2.7. Thermogravimetric Analysis

The materials were analyzed using the dynamic method (TDM) (when the furnace temperature changed over time at a constant heating rate) on a TDM Q50 analyzer (TA Instruments) in the temperature range of 0–600 °C at a heating rate of 10 °C/min in a nitrogen atmosphere.

2.8. Solubility of SF Fibrous Matrices

The solubility of the SF fibrous matrices in water was studied gravimetrically, based on a weight of the SF fibrous matrix sample of 0.04 g added to water.
The mass change was calculated using the following formula:
Δm% = (m0 − mt)/m0 × 100
where m0 is the initial mass of the sample and mt is the mass of the dried sample after standing in water for 1 h.
The results are presented as the average of their three measurements.
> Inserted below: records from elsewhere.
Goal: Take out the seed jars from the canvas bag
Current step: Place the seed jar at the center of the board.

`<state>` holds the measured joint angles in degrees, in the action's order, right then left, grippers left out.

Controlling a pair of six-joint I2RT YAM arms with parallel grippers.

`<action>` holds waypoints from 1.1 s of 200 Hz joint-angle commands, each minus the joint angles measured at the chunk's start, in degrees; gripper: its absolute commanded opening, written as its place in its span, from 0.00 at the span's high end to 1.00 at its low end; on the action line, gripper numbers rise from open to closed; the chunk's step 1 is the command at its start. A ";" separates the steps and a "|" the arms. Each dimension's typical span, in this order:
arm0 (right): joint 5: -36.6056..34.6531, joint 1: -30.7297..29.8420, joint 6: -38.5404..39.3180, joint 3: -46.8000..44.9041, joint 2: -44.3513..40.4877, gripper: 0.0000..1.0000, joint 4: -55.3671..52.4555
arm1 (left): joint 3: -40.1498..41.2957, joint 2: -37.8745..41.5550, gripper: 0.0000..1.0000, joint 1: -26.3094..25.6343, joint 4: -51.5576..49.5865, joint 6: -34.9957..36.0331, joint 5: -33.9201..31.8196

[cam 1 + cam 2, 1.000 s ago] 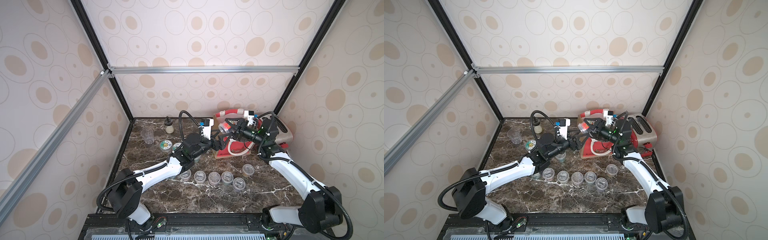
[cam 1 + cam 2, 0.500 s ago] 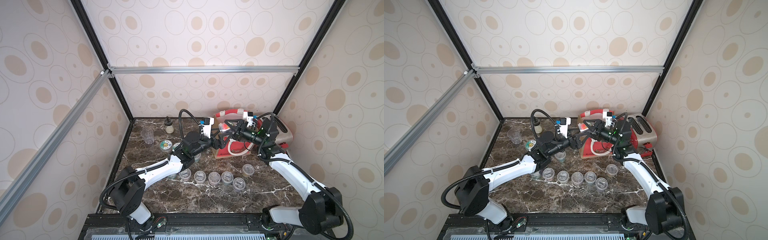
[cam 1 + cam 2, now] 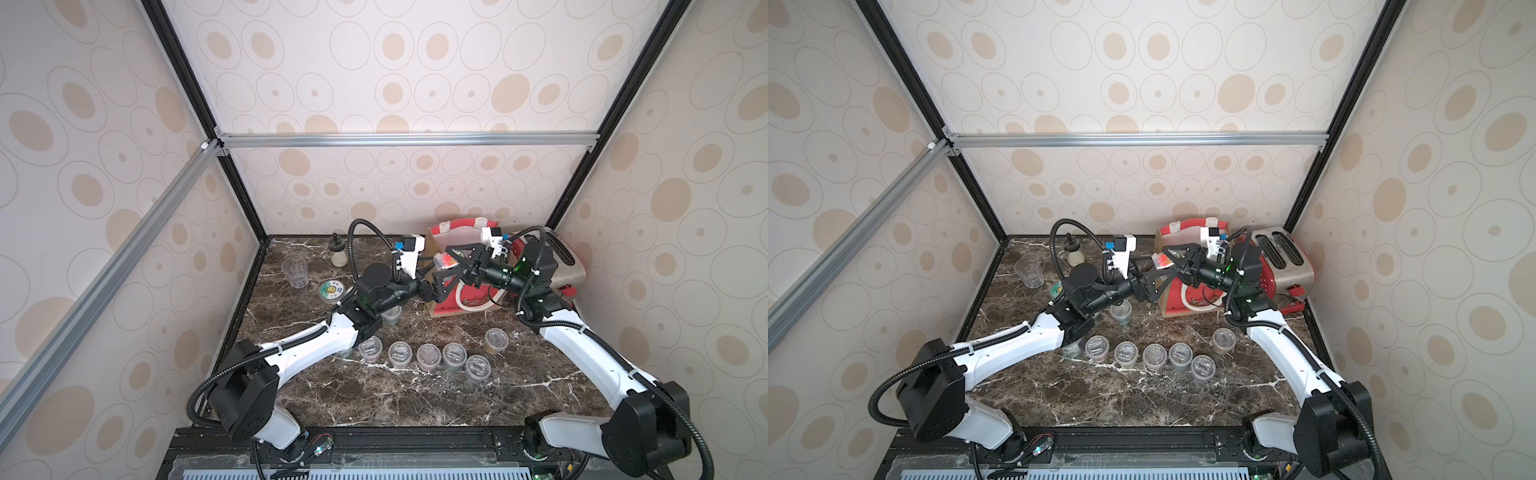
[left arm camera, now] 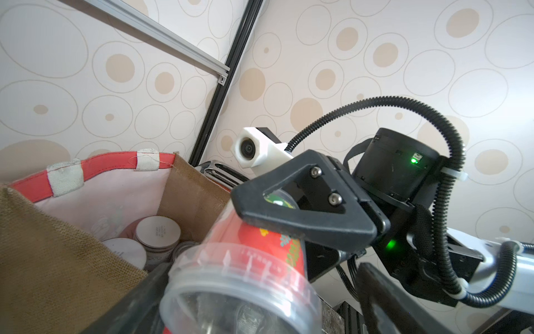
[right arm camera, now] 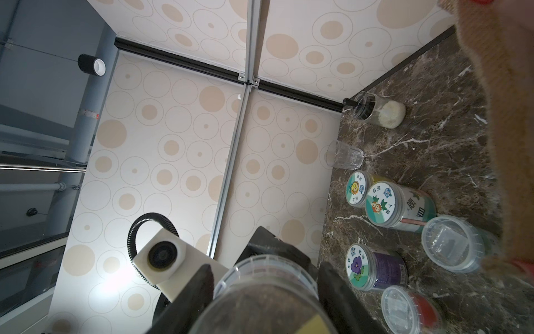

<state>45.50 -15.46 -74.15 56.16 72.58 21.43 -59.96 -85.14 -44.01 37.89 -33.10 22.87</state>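
Note:
A seed jar (image 3: 446,261) (image 3: 1163,261) with a red label and a clear lid hangs in the air beside the canvas bag (image 3: 457,232) (image 3: 1183,232). My right gripper (image 3: 444,262) (image 5: 267,289) is shut on it. My left gripper (image 3: 436,272) (image 4: 254,303) is open, with its fingers either side of the jar's lid end (image 4: 239,289) and a gap on one side. White-lidded jars (image 4: 157,231) still lie inside the bag (image 4: 57,260). Several clear-lidded jars (image 3: 429,356) stand in a row on the table, and flower-lidded jars (image 5: 384,204) stand near the left arm.
A glass shaker (image 3: 337,252) (image 5: 378,111) and a lidless tumbler (image 3: 295,271) (image 5: 344,157) stand at the back left. The toaster (image 3: 569,266) sits behind the right arm in the back right corner. The enclosure walls close in three sides of the marble table (image 3: 374,399).
My left jaws have spread wider round the jar's lid end. The right gripper still holds the jar in almost the same place.

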 commanded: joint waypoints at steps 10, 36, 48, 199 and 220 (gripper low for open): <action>0.64 -0.27 -0.22 0.67 -1.03 0.42 -0.16 | 0.73 4.62 0.02 2.06 -1.95 3.97 3.57; 1.81 -0.27 -0.97 0.79 -0.77 0.42 0.59 | 2.52 6.63 0.02 4.92 -1.43 3.85 8.76; 2.81 -0.29 -2.13 0.79 -0.23 0.42 2.06 | 2.57 6.66 0.02 6.05 -1.41 3.72 11.68; 2.95 -4.92 -5.66 -1.80 2.26 0.43 7.92 | 2.40 0.72 0.02 6.68 2.48 0.29 18.93; 2.75 -5.28 -5.40 -1.93 2.48 0.43 7.94 | 1.98 0.59 0.09 6.48 1.25 0.58 18.62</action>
<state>48.75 -20.12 -79.22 54.81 74.54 26.61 -57.23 -84.71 -37.10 38.63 -32.77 41.23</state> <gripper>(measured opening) 0.577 0.936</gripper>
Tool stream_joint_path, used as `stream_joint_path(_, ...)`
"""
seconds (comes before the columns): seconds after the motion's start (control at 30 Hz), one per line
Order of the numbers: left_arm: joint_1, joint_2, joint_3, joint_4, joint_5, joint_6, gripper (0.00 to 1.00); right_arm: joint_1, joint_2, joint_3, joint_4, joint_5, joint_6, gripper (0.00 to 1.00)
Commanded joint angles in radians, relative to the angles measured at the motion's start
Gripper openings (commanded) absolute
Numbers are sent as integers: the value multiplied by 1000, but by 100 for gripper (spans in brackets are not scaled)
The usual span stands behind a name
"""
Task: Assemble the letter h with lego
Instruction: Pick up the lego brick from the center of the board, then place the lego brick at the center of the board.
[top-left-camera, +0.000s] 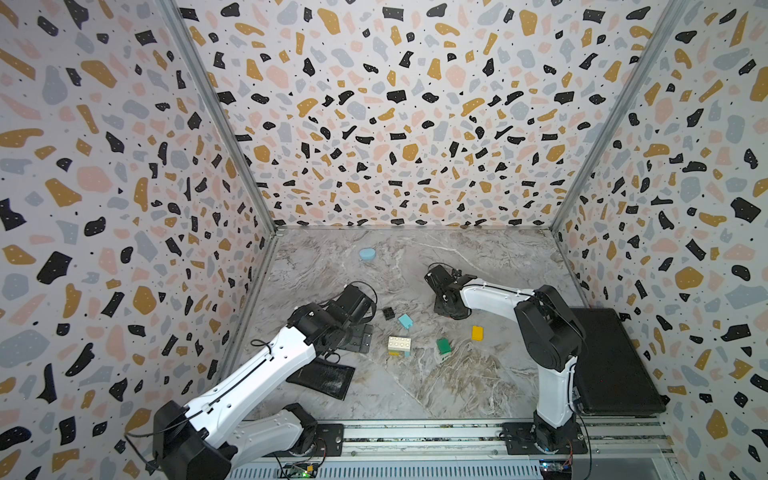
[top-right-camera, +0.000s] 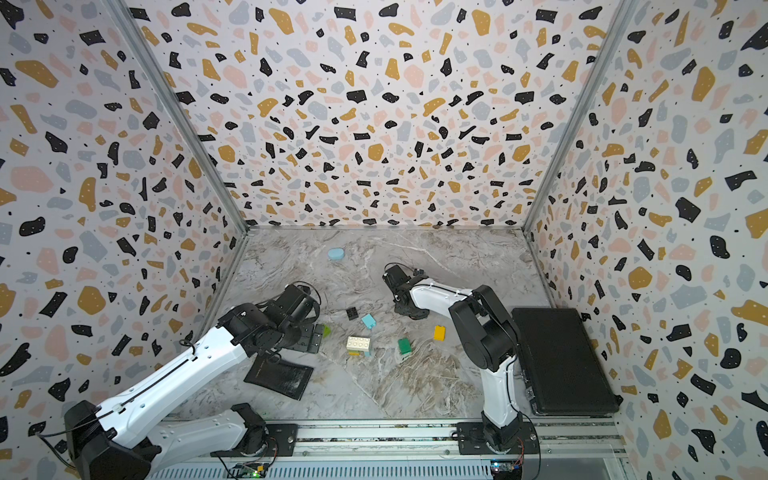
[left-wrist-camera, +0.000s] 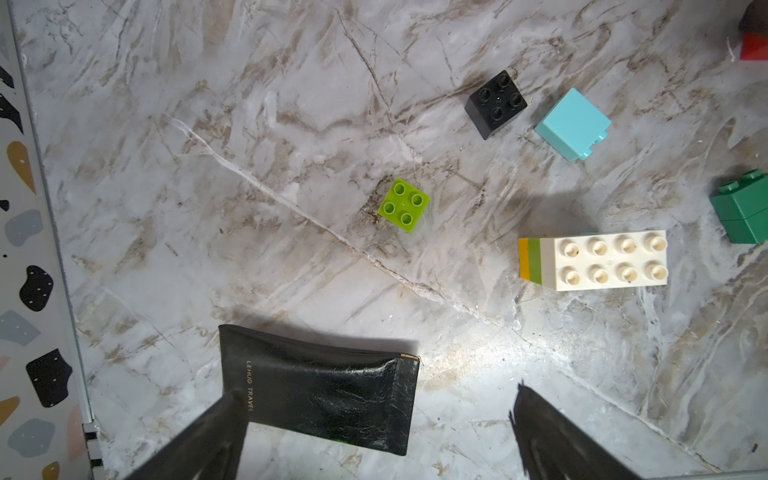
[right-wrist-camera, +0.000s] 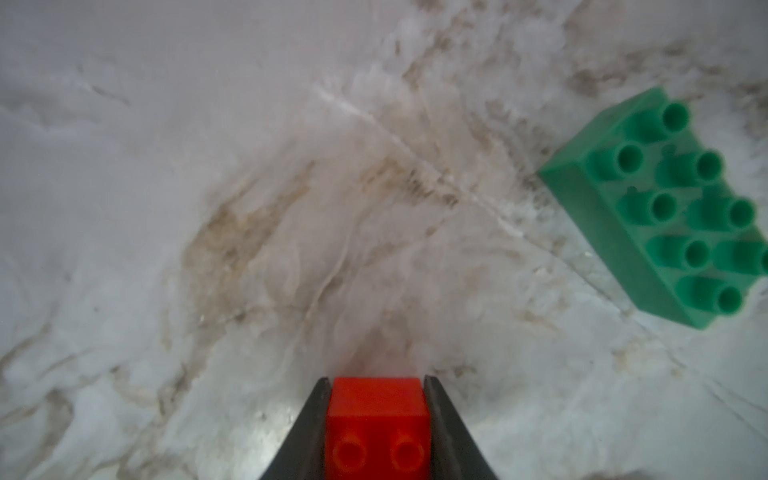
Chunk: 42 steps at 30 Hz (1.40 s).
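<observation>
Marble table (top-left-camera: 436, 386), terrazzo walls (top-left-camera: 415, 104). Step in hand: gripping a brick. The right gripper (right-wrist-camera: 377, 384) presses its jaws to both sides of the red brick (right-wrist-camera: 376, 419), beyond and right of the white brick (top-left-camera: 399, 344). The left gripper (left-wrist-camera: 374, 399), left of the white brick, gapes wide, empty. Next, likely: lift straight, carry toward the white brick.

Seven lego pieces show, one each of white-topped stack (left-wrist-camera: 609, 259), black brick (left-wrist-camera: 496, 102), light-blue brick (left-wrist-camera: 571, 122), lime brick (left-wrist-camera: 404, 204), green brick (right-wrist-camera: 648, 208), orange brick (top-left-camera: 477, 333) and red brick (right-wrist-camera: 376, 415), alongside one pale-blue lump (top-left-camera: 367, 253), one black pouch (left-wrist-camera: 324, 390) and one black case (top-left-camera: 611, 361).
</observation>
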Motion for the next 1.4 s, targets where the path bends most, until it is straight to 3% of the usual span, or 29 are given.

2.9. Study of Gel Formation in Fibroin Solutions When Cross-Linked with Genipin

To determine the gelation in the systems of the chitosan/SF solution, Gp was added at different molar ratios of the cross-linking agent per chitosan amino group. The point of gelation in the system was taken as the time at which the mixture of chitosan with fibroin stopped flowing under its own weight. The results obtained are presented as the dependence of the gelation time on the ratio of the cross-linking agent—Gp/NH2.

2.10. Preparation of Fibrous Matrices by Electrospinning

Fibrous material was obtained using the electrospinning method utilizing the free surface of a polymer solution-coated electrode in a strong electrostatic field on a Nanospider NS-Lab (Elmarco, Liberec, Czech Republic). Electrospinning was carried out based on the aqueous solutions of fibroin from the electrode surface onto the polypropylene spunbond substrate in the form of a non-woven material.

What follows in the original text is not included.